Polaroids de percepción instantánea

Las fotos son a modo ilustrativo -diría un catálogo-

Tengo una especie de debilidad por mirar la realidad e intentar descifrar lo que aparenta ser indescifrable en primera instancia. Es esa especie de vicio filosófico de intentar entender la vida misma a pesar de mis limitaciones, que entiendo son muchas, muchísimas.

Vi la película Matrix no una, ni dos, sino más de 10 veces en mi vida. Lograr mirar la “otra realidad” descubriendo que todo alrededor es verde y todo esta hecho de símbolos que conforman la piel de todo lo que nos rodea mientras unos agentes al final del pasillo nos miran con actitud desafiante es algo bastante parecido a abrir el diario y ver que ese montón de buenas y malas noticias nos rodean y parecen lejanas desde esas páginas pero son una parte importante de la realidad donde nos toca desenvolvernos y donde hay que descubrir qué somos y decidir qué haremos a continuación. Es un enorme desafío y responsabilidad decidir que uno como parte de esa realidad tiene capacidad de modificarla e influenciarla mientras -como en la película- se toma una enorme bocanada de aire y las paredes se doblan alrededor respondiendo a esa nueva fuerza, y esa certeza de sentirse en control de la propia vida. Es la lucha interna por sentir que uno es importante, capaz, y sobre todo indispensable para lograr cambios positivos en la realidad de la ciudad en la que se decidió vivir, dentro de un mundo por momentos caótico y por momentos mágico.

El gran desafío

Como una suerte de fotógrafo de la realidad voy por ahí disparando lo que llamo Polaroids de percepción instantánea que se acumulan en formato de foto-notas mentales que se revelan rápido pero a veces salen feas y otras veces son épicas. Intento al disparar esas instantáneas tener siempre activada la autoobservación, esa función mediante la cual observo lo que miro en una suerte de truco para atrapar “infraganti” a la subjetividad que decide qué mirar y que no, que cosa importa y que no. No es simple porque consume mucha energía pero me permite analizar mi mirada y -como era de esperar- descubro siempre que va cargada de prejuicios que se me han ido pegando por el solo hecho de recorrer la vida misma. No soy el primero en descubrir que estos prejuicios no ayudan en esta tarea periodística-filosófica siendo que ensucian esta suerte de lente mental, distorsionando a veces la realidad, pero por momentos también -si uno esta atento- ayudan a ver algo nuevo desde una óptica distinta, como pasa con esas buenas fotos de las que uno se siente orgulloso de haber logrado disparar.

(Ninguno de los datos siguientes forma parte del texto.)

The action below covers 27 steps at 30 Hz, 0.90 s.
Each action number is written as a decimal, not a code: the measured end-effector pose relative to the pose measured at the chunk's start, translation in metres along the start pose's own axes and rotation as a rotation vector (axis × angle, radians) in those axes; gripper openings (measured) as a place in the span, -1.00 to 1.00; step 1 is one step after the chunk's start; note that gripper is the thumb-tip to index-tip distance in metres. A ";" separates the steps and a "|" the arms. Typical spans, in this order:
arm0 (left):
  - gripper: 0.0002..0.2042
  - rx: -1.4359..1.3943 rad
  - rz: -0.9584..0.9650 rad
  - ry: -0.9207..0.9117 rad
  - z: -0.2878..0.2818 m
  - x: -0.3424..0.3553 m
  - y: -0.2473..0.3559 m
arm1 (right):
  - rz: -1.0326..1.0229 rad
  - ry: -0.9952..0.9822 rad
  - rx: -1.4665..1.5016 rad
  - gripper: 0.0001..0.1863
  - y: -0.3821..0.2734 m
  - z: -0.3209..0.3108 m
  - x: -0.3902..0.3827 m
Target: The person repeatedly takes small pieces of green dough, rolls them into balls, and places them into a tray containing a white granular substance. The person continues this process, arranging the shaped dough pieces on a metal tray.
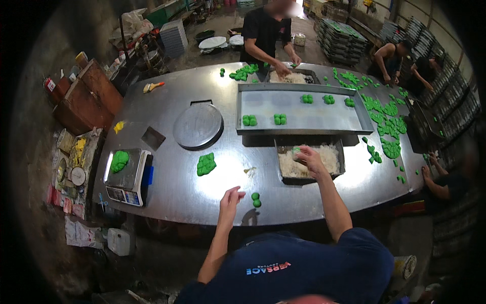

Desactivar prejuicios es una tarea difícil porque son la Matrix en su máxima expresión. Y a pesar de que hasta la fecha en esta tarea llevo más fracasos que éxitos sumo un número sideral de intentos. Y si hay algo de lo que estoy orgulloso es de eso, de intentarlo y no rendirme por muy titánica que resulte la tarea.

Según Cicerón (Cuestiones Tusculanas V, III, 8 ), preguntaron en cierta ocasión a Pitágoras quiénes eran los filósofos y éste respondió que la vida le parecía a él semejante a los juegos en los festivales olímpicos: algunos hombres buscaban gloria, otros buscaban comprar o vender durante los eventos; pero había quienes ni acudían por el negocio ni por el aplauso, sino sólo por el espectáculo y para entender qué y cómo ocurrían ahí las cosas. Del mismo modo, en la vida hay quienes son esclavos de la ambición o del dinero, pero otros están interesados en entender la vida misma. Éstos se dan el nombre de filósofos (amantes de la sabiduría), y valoran la contemplación y el descubrimiento de la naturaleza más que cualquier otra empresa.

A no confundir contemplación y descubrimiento con inacción y desentendimento. Mientras la Matrix me manipula -y muy a pesar de ella- si en algún intento sale una Polaroid interesante que ayude a ver cómo mejorar o arreglar algo en la ciudad o el mundo desde una óptica que resulte novedosa publicaré por este baticanal unas letras pegadas formando algunos párrafo como estos. Quizás no les sirvan de nada. No hay garantía. Quizás dispare algún proceso interesante. Quizás sean palabras en el viento. Lo importante es intentarlo. Siempre.